0

I have a dir with log files all ending with *.log Is it possible to read all files make one big file and split the lines on finding a "date" The log files looks something like this:

2019-04-15 21:58:07 bla bla bla
2019-04-15 21:58:08 bla bla bla bla
2019-04-15 21:58:09 bla bla bla
test1
test2
test3
2019-04-15 21:59:02 bla bla
2019-04-15 21:59:05 bla bla bla
test
now
go

Now i would like to split this file in lines when finding a date so that it would be like:

2019-04-15 21:58:07 bla bla bla
2019-04-15 21:58:08 bla bla bla bla
2019-04-15 21:58:09 bla bla bla test1 test2 test3
2019-04-15 21:59:02 bla bla
2019-04-15 21:59:05 bla bla bla test now go

Can somebody help me with this?

Kind regards

Trey K
  • 23
  • 5
  • What have you tried so far? If so what errors are you running into? – R. Arctor Sep 13 '19 at 16:01
  • I have tried to o some thing with regex like search for a pattern pattern = re.compile("([12]\d{3}-(0[1-9]|1[0-2])-(0[1-9]|[12]\d|3[01]))") # yyy-mm-dd but cant seem to make the good code to get the above result – Trey K Sep 13 '19 at 17:50
  • import os, re log = open("log.log", "r") text = log.read() lon = re.compile("([12]\d{3}-(0[1-9]|1[0-2])-(0[1-9]|[12]\d|3[01]))", re.MULTILINE) lon = lon.search(text).group(1) print(lon) – Trey K Sep 13 '19 at 17:57
  • @R. Arctor, can you help me please? – Trey K Sep 13 '19 at 18:04
  • So for clarity's sake, you want to 1. concatenate all logs in some directory into a single file. 2. Move lines without the leading date string to the last line with a leading data string. 3. Write modified and concatenated logs to a "master" log file. Is that right? – R. Arctor Sep 13 '19 at 18:21
  • Yeah! youre right! thats the wish – Trey K Sep 13 '19 at 18:23

1 Answers1

1

It's not pretty and it could probably be more efficient but this works

import os, re

# change this to be wherever you keep all those log files
work_dir = '/home/ubuntu/workspace/bin/tmp'

# load the full path for all files in the work_dir (I'm not checking if file is a .log file)
logs = [os.path.join(work_dir, file) for file in os.listdir(work_dir) if os.path.isfile(os.path.join(work_dir, file))]

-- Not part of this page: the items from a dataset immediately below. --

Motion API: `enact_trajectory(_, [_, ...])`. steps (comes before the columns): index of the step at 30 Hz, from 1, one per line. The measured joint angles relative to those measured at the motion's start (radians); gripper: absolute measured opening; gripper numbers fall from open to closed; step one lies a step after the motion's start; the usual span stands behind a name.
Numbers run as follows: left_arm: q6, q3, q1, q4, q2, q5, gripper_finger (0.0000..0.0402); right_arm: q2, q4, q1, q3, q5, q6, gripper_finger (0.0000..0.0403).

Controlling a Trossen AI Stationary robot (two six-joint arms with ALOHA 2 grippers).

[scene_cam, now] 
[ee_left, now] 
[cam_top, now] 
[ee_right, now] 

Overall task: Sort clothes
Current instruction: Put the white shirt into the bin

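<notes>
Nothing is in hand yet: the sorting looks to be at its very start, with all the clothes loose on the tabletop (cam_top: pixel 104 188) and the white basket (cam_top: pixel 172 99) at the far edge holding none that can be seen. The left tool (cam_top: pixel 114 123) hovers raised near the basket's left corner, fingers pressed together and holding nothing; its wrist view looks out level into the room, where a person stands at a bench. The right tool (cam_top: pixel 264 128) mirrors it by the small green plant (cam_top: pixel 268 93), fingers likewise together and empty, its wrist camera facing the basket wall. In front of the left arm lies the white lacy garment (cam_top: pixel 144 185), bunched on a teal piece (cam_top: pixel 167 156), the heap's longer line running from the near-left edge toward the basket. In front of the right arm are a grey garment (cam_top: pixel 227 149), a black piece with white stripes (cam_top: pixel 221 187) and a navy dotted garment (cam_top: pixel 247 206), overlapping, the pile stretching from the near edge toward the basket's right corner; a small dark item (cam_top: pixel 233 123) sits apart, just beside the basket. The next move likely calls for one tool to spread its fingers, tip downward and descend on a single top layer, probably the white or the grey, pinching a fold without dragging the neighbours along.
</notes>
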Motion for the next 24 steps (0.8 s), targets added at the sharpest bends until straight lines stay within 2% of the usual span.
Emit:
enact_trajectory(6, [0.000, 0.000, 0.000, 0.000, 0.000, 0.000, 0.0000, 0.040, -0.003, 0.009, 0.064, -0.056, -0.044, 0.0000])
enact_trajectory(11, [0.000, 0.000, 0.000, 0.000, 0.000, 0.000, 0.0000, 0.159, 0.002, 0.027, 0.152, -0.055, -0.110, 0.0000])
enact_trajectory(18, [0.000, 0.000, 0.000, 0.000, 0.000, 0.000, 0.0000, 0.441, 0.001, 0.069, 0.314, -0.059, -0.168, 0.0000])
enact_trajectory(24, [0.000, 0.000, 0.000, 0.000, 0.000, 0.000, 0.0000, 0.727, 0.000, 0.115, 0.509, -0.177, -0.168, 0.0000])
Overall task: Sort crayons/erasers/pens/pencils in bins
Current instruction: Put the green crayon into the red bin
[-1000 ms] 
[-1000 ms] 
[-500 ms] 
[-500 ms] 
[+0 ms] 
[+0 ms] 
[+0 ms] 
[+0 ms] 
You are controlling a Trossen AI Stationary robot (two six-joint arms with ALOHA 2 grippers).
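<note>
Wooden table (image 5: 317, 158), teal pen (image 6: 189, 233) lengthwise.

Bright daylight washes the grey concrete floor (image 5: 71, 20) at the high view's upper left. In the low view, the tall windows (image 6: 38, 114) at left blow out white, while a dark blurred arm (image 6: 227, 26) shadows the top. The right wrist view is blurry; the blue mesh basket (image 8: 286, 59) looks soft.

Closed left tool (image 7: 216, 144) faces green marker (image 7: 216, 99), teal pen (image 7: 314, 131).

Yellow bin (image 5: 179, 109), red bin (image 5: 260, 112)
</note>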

def process_list(in_list):
    date_patt = r'\d{4}-\d{2}-\d{2}[\s]+\d{2}:\d{2}:\d{2}'
    last_good_idx = 0
    for idx in range(len(in_list)):
        if re.search(date_patt, in_list[idx]):
            last_good_idx = idx
        else:
            in_list[last_good_idx] += f' {in_list[idx].strip()}'

    return in_list

def clean_list(in_list):
    date_patt = r'\d{4}-\d{2}-\d{2}[\s]+\d{2}:\d{2}:\d{2}'
    for elem in in_list[:]:
        if not re.search(date_patt, elem):
            in_list.remove(elem)
    return in_list

# write master log to working directory file called master.log
with open(os.path.join(work_dir, 'master.log'), 'w') as out:
    for file in logs:
        with open(file, 'r') as f:
            file_text = f.read()
            text_list = file_text.split('\n')
            text_list = process_list(text_list)
            text_list = clean_list(text_list)

            for line in text_list:
                out.write(line + '\n')

If you only wanted to use files ending in .log add it to the list comprehension that assigns the logs variable.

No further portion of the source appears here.